Browsers are not the only thing spying on us ...

Once away from google, indeed, at the moment DuckDuckGo seems like a good search engine.

I use 1.1.1.1 as my DNS provider and have applied DNS over HTTPs on Firefox. I think I can do this on Chromium, too, but I've not looked. There are apps for iOS and Android, both of which I use - they are more like a VPN on those devices.

For mail, go into your settings and check IMAP is over SSL/TLS (port 993) and SMTP over SSL/TLS (port 465) rather than STARTTLS, although you've no choice if you use a Microsoft address for email (like Outlook, Hotmail, Live, etc) which uses STARTTLS.
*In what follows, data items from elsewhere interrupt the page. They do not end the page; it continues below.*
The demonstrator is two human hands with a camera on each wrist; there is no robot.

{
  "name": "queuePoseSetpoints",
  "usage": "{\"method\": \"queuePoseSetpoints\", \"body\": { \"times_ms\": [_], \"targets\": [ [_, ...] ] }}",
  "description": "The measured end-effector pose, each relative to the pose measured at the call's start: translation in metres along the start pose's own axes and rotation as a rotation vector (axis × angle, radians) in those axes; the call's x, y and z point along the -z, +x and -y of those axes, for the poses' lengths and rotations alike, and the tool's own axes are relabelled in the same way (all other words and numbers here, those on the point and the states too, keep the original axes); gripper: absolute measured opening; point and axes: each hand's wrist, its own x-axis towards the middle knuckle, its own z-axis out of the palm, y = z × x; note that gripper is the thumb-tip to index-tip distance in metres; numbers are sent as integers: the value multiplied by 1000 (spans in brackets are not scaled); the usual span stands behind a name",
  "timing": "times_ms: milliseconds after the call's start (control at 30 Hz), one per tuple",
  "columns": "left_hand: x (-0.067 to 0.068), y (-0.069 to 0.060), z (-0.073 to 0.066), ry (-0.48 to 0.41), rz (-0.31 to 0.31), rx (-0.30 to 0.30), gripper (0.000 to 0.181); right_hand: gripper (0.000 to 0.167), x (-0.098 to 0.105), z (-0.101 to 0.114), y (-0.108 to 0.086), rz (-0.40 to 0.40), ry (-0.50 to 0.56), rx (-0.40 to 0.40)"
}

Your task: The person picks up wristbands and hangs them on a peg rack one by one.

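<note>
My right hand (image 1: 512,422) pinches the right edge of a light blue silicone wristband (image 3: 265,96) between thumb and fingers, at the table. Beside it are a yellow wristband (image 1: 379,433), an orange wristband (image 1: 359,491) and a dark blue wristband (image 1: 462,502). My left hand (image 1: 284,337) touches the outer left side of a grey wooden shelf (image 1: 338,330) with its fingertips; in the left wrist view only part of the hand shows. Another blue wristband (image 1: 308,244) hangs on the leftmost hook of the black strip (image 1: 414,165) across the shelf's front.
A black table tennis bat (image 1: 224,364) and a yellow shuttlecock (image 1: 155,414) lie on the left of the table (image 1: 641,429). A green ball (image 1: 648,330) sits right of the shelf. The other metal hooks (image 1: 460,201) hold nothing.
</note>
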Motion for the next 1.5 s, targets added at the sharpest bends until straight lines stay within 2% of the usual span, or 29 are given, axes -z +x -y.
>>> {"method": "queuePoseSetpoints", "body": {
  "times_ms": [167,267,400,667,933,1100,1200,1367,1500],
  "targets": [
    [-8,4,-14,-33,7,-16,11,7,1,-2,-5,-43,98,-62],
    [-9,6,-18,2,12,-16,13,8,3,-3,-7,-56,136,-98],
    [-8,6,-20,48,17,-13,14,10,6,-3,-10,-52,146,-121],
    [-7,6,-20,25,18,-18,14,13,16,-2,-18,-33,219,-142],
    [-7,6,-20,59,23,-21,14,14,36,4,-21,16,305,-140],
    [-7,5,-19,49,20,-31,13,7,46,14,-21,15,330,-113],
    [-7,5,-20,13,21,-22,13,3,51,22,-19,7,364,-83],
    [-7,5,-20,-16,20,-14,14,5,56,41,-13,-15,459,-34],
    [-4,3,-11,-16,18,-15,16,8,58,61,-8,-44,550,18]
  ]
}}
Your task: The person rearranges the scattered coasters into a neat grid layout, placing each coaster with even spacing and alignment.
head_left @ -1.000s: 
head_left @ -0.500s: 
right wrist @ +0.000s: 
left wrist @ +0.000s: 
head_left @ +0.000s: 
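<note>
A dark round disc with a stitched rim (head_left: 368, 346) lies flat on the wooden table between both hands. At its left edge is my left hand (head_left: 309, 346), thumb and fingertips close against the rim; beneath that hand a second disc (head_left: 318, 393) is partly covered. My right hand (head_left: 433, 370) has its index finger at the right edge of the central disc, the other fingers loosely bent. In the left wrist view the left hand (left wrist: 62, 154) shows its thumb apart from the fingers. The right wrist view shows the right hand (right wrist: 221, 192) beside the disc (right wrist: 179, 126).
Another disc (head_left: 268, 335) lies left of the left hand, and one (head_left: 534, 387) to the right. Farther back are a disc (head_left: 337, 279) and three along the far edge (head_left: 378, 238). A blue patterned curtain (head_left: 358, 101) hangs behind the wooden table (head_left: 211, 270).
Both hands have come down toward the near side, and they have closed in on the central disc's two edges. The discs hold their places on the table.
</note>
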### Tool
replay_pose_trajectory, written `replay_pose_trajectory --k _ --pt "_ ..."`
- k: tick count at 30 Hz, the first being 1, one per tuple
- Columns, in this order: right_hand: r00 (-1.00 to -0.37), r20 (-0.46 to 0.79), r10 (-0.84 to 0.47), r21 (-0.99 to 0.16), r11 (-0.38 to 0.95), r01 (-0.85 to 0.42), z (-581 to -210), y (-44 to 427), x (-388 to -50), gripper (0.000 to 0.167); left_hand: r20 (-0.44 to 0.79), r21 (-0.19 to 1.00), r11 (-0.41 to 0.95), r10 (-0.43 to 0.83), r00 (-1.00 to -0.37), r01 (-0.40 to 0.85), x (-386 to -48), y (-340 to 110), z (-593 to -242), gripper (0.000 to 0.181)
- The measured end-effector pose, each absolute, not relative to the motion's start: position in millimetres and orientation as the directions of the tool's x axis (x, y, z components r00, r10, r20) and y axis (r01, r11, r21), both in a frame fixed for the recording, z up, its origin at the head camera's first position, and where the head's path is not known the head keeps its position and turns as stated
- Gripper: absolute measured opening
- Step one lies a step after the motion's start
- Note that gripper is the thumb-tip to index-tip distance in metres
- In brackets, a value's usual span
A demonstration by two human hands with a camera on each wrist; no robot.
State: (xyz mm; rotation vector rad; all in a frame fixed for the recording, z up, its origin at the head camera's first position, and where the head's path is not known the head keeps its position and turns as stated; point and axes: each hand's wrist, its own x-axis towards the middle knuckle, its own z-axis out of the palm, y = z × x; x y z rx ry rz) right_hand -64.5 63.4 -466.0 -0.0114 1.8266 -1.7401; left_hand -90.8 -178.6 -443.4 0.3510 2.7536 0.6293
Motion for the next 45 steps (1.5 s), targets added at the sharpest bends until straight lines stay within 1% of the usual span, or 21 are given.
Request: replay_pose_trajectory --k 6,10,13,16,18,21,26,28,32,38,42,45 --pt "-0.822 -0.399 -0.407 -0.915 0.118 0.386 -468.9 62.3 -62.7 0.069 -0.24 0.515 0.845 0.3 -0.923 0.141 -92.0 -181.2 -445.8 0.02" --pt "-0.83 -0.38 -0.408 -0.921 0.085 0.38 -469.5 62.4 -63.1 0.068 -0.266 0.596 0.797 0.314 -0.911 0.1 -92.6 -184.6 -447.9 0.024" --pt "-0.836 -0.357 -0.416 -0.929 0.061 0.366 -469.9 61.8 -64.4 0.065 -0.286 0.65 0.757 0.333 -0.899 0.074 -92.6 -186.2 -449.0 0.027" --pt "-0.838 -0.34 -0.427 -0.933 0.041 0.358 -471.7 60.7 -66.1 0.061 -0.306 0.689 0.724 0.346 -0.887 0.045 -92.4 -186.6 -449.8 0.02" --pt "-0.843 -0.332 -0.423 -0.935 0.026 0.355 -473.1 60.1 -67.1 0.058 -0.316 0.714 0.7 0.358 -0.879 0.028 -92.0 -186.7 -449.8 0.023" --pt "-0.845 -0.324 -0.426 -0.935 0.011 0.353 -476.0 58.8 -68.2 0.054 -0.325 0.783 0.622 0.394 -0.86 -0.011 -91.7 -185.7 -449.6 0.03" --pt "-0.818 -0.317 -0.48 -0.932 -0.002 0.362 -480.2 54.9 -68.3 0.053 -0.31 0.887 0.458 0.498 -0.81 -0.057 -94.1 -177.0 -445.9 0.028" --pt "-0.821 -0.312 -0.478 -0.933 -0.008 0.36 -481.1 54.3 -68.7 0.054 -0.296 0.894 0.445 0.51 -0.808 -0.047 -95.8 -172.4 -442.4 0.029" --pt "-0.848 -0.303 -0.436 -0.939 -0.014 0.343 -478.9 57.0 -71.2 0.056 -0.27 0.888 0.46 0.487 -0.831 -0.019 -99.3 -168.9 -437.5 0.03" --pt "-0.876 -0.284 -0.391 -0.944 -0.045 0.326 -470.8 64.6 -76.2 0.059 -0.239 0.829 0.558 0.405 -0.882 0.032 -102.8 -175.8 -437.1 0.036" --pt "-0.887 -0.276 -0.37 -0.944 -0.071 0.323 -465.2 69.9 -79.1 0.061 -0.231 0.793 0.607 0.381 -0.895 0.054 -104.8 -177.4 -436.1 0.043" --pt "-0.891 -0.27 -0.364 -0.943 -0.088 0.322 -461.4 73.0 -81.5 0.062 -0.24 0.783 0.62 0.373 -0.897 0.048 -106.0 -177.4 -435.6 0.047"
My domain/hosting provider is based in Germany and that is where data is at rest. On my hosting, I've installed NextCloud and configured the at rest encryption. Basically, iCloud, but mine. If that's beyond you, look to something like disroot.org (based in the Netherlands) who have a NextCloud provision at cloud.disroot.org. NextCloud integrates well with macOS, Linux, ChromeOS, iOS and Android. I don't use Windows, so can't comment there.

If I feel especially paranoid, I have tor to fall back on. It's a dead easy install for Linux and macOS (via brew), and just sits there as a proxy service on port 9050. So, you can either set a "location" on macOS to use that proxy or install a proxy extension on Firefox or Chrom/ium and switch to it when you feel the need. Some folks say tor is compromised. If you're using it for privacy (against ISPs, trackers and big data) it'll do a sound job. If you want total anonymity to engage in criminal activity without consequence, I gather it's not all it's cracked up to be.

gpg is dead in the water, I think. Firefox Send is good to send encryted files to other folks without the need for a degree in Computer Science. If you just want to sign your emails then an S/MIME certificate can be had for free from Actalis. While on Firefox services, their Monitor service is useful for notifying you of any of your details found in big data leaks.

Finally, passwords. Don't save them in Chrome. Firefox can save your passwords and you can use Lockwise to integrate that functionality into your mobile phone. That, or use your own password manager. I use a self-hosted BitWarden. BitWarden online is probably okay. It's a LastPass clone. LastPass (parent company) was sold to a private equity company recently, so consider all your passwords as private property now. Get off LastPass, fast! If you do leave, once you've deleted all your passwords and requested your account be closed ... answer that you've forgotton your password. If you give them your password at this stage, they can decrypt your passwords at will later.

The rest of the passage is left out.